### YOUR TASK:
Which lines of the data below hold "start"? Copy each of them.

##############################

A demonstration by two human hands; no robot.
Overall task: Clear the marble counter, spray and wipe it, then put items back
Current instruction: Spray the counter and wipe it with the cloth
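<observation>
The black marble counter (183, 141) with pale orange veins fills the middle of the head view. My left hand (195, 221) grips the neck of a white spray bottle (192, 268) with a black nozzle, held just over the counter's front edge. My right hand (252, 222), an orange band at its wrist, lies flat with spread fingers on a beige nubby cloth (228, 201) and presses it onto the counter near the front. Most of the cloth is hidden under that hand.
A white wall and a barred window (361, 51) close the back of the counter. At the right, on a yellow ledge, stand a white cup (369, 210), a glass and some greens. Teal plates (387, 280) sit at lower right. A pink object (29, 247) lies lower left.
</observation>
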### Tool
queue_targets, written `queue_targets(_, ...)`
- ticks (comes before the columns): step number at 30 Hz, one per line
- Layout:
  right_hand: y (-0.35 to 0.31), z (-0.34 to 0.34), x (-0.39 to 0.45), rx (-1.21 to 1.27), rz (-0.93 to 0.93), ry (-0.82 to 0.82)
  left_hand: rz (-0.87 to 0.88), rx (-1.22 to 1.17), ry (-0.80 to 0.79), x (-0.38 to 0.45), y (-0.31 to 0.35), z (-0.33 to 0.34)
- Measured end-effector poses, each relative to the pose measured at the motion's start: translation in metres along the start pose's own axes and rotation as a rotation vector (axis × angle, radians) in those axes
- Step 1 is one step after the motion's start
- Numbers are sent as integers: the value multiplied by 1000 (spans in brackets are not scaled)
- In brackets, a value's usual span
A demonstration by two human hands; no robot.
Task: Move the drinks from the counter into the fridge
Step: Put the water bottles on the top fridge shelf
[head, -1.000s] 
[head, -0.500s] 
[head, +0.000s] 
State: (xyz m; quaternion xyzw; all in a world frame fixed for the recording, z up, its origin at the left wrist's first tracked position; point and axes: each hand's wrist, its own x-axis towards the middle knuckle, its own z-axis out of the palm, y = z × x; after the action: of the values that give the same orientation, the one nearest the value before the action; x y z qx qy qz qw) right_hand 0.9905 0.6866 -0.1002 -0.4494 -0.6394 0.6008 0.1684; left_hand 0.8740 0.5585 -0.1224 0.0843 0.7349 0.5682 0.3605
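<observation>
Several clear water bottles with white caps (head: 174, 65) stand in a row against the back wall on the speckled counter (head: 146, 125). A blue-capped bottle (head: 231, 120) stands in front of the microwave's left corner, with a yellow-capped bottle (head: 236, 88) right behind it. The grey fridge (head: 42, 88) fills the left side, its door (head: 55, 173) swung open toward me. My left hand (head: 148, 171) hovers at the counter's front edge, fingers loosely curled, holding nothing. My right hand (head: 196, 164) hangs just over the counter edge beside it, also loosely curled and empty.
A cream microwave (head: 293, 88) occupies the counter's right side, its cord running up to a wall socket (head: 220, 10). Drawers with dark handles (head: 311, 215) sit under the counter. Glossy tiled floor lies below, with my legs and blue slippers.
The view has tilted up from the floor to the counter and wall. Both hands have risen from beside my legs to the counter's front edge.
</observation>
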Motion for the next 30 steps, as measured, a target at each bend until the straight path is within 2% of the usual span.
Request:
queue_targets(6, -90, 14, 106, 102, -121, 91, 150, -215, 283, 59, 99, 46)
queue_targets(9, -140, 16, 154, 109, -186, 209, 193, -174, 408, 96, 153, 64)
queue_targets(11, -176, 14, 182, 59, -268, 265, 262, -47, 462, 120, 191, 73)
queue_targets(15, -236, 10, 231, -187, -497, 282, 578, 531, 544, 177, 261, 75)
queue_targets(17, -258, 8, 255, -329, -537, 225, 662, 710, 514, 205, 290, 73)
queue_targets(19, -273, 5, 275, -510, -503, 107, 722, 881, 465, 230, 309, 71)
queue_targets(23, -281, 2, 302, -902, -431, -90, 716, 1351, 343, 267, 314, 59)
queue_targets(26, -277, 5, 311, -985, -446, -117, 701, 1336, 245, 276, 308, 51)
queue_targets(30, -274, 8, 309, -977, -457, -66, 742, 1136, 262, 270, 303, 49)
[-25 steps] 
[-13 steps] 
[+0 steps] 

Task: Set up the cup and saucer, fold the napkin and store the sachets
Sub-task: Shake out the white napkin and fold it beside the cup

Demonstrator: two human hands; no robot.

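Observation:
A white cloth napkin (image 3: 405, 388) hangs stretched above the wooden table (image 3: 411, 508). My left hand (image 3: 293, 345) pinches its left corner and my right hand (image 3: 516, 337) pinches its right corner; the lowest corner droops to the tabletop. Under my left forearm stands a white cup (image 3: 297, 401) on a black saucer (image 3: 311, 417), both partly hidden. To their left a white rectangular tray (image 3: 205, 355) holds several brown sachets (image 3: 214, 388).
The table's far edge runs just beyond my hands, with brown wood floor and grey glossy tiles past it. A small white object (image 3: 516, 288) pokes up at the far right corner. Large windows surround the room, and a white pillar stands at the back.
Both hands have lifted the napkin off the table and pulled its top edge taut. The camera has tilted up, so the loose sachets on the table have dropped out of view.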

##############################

### SOLUTION TO THIS TASK:
- Measured end-effector poses, each relative to the pose measured at the motion's start: translation in metres along the start pose's own axes and rotation as a rotation vector (axis × angle, radians) in those axes
- Step 1 is one step after the motion's start

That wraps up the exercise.